José Hiran da Silva Gallo

Diretor-tesoureiro do Conselho Federal de Medicina

Pós-doutor e doutor em bioética

Silenciosa e negligenciada pelas autoridades sanitárias, a hanseníase acumula milhares de vítimas ano após ano no Brasil. Entre 1999 e 2018, foram diagnosticados 768.215 casos desta doença, que pode ser prevenida com facilidade.

Em Rondônia, neste período, o acumulado chega a 19.795 notificações. Na Região Norte, o Estado perde apenas para o Pará, que tem quatro vezes mais ocorrências, e para o Tocantins, que tem uma incidência 17% maior, conforme revelam dados da Sociedade Brasileira de Dermatologia (SBD).

No Brasil, mesmo com campanhas educativas, a detecção de novos casos ainda aponta uma situação preocupante. Em média, há 30 mil novos registros por ano. Segundo a Organização Mundial da Saúde (OMS), essa situação coloca o Brasil no segundo lugar no mundo em casos de hanseníase, atrás apenas da Índia, que em 2017 apresentou 126.164 registros.

A hanseníase é uma doença que prospera em locais onde o Índice de Desenvolvimento Humano (IDH) é baixo. Ou seja, a desigualdade econômica e social, com dificuldade de acesso a saneamento, coleta de lixo, água tratada, entre outros fatores, torna o ambiente favorável à sua proliferação.

Como janeiro é o mês dedicado à conscientização, combate e prevenção da hanseníase no País, vale a pena refletir sobre a necessidade urgente de enfrentar essa doença tropical de evolução crônica, que se manifesta principalmente por meio de lesões na pele e sintomas neurológicos, como dormência e diminuição de força nas mãos e nos pés.

Ao longo das décadas, os indicadores epidemiológicos mostram que para vencer a hanseníase, ou ao menos reduzir seu impacto na sociedade, é necessário desenvolver diferentes estratégias. Somente assim será possível superar os múltiplos fatores envolvidos nessa questão.

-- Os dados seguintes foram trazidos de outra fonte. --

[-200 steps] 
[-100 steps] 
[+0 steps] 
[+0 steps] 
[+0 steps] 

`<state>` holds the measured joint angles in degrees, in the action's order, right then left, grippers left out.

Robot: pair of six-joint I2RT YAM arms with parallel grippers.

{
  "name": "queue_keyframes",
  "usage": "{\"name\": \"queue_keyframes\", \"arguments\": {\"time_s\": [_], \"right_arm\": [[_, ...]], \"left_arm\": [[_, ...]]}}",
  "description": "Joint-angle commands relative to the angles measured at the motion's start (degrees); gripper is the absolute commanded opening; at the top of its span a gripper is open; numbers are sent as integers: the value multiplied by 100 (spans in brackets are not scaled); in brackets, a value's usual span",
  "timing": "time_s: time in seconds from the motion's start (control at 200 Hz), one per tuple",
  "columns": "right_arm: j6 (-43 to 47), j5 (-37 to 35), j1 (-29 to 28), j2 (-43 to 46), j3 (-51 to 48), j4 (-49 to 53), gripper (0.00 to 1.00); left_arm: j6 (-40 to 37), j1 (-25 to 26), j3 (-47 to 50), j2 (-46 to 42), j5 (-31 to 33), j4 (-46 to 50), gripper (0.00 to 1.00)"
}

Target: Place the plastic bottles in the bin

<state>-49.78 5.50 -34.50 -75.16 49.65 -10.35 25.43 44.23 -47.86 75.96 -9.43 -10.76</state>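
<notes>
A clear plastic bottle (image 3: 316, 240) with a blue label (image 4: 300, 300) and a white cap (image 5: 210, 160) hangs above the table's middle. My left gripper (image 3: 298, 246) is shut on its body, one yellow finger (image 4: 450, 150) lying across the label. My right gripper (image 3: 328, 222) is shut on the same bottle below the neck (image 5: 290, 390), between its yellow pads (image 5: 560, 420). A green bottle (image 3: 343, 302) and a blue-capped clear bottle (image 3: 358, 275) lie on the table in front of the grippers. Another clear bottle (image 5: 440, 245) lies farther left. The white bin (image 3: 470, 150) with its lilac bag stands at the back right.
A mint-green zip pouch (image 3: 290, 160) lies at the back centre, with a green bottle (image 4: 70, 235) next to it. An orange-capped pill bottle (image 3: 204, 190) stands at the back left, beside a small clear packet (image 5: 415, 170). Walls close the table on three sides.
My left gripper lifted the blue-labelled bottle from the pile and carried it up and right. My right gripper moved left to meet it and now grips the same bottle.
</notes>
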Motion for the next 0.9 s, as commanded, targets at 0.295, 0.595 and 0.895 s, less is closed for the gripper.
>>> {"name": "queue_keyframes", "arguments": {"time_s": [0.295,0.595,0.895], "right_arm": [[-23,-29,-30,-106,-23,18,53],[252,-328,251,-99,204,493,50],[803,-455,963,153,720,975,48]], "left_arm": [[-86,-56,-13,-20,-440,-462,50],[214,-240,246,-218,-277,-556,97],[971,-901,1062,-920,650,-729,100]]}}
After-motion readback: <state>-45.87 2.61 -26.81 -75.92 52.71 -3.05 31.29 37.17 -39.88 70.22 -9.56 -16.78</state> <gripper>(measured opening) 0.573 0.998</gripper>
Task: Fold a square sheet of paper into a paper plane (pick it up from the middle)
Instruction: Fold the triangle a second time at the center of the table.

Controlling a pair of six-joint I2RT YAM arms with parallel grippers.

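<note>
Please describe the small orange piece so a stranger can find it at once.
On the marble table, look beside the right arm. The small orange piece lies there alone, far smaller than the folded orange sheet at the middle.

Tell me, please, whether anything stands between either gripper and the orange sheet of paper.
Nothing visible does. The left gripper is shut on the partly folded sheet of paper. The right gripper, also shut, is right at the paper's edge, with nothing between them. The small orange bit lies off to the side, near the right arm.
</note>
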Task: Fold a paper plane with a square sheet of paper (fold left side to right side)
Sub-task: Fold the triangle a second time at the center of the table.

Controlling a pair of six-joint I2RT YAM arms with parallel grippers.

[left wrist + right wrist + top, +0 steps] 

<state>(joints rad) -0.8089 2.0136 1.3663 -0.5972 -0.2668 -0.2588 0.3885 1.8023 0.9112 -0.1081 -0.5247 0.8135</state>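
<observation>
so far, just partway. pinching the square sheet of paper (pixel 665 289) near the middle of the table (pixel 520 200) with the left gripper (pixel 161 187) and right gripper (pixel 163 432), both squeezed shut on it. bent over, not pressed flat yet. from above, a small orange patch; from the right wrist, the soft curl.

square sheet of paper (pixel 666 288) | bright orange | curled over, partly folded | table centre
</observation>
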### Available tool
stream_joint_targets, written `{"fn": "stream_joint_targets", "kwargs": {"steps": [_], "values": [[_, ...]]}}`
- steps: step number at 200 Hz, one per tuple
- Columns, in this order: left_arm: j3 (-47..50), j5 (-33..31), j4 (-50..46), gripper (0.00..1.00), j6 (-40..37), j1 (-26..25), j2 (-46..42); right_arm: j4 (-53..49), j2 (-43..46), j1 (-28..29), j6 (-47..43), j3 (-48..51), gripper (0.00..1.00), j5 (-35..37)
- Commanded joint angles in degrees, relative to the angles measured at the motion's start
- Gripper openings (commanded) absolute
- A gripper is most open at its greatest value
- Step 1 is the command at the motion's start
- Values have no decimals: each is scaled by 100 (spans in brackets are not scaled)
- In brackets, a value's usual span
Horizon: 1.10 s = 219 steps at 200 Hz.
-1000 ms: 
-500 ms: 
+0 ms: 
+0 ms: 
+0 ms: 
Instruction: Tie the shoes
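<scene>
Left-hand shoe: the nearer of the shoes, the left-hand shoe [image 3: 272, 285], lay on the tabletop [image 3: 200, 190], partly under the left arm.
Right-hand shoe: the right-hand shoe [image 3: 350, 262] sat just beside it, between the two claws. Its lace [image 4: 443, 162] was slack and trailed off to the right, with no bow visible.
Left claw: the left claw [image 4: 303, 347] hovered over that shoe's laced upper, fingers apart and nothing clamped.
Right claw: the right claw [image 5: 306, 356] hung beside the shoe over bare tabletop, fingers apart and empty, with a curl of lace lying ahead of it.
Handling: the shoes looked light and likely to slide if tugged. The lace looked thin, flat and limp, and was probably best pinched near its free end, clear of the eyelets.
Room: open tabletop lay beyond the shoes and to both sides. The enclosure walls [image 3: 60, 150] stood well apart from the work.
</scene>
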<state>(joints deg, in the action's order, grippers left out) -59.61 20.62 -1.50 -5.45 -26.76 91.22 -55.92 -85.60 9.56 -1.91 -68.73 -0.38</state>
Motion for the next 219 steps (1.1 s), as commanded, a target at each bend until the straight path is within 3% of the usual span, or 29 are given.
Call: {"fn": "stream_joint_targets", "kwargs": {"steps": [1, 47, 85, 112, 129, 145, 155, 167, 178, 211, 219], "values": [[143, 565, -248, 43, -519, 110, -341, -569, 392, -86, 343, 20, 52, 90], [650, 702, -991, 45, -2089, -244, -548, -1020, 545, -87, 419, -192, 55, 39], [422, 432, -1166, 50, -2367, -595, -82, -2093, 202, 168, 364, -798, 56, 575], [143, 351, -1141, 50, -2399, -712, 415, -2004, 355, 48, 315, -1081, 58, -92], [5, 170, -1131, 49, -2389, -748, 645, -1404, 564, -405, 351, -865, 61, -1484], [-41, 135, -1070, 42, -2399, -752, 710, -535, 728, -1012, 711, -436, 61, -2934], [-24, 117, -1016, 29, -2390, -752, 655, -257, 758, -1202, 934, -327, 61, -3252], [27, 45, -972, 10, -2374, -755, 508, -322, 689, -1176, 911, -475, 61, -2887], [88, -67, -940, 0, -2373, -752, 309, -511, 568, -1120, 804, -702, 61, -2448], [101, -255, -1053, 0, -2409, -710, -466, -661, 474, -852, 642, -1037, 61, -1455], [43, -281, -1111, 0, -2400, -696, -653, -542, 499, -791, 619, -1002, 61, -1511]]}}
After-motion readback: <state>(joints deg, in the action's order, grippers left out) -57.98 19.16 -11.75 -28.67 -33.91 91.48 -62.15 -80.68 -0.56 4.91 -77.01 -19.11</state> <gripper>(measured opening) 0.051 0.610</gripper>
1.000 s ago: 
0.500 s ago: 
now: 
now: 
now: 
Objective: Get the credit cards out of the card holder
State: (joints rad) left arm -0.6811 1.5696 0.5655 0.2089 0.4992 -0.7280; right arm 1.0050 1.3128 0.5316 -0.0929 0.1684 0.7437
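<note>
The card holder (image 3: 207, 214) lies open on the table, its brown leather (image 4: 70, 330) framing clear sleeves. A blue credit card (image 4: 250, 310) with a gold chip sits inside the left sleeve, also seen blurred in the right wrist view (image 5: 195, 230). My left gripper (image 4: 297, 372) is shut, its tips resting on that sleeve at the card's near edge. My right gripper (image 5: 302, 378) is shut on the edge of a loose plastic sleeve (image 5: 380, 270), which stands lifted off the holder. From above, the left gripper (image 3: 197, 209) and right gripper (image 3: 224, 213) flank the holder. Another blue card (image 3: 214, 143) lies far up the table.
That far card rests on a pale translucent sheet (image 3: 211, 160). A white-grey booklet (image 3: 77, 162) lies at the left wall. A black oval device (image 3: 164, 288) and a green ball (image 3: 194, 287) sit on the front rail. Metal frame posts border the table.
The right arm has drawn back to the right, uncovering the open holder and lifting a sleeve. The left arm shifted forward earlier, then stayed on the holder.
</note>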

Apesar de uma queda constante no total de novos casos identificados entre 1999, quando o Brasil contabilizou 43.617 registros da doença, e 2016, onde esse total baixou para 25.214, as estatísticas do Ministério da Saúde apontam uma pequena alta nos indicadores a partir de então, com 26.875 notificações, em 2017, e 28.657, no ano seguinte.

Em Rondônia, os números seguiram essa tendência nacional. Em 1999, haviam sido registrados 1.216 novos casos. Em 2016, esse dado baixou para 476. Contudo, nos anos seguintes a curva empinou: foram 503 notificações, em 2017, e 741, em 2018, ou seja, quase o dobro.

Importante destacar que esse comportamento não significa necessariamente uma epidemia da doença, conforme explicam os dermatologistas. Na verdade, induz a duas outras conclusões: em primeiro lugar, que, mesmo operando com precariedade, a rede pública de saúde tem sido capaz de fazer o diagnóstico dos casos de hanseníase. Por outro lado, isso indica que os fatores que permitem o avanço da doença ainda aguardam solução.

Sem políticas públicas que reduzam a desigualdade social e ofereçam aos rondonienses as condições que precisam para viver com dignidade, a hanseníase e outras doenças típicas de regiões pobres, como a tuberculose, continuarão a prosperar. Assim, recai sobre os ombros do poder público, em especial do Executivo, a missão de encontrar o caminho que combata a hanseníase pela raiz, oferecendo aos moradores do Estado o ambiente onde essa doença não consiga fazer novas vítimas.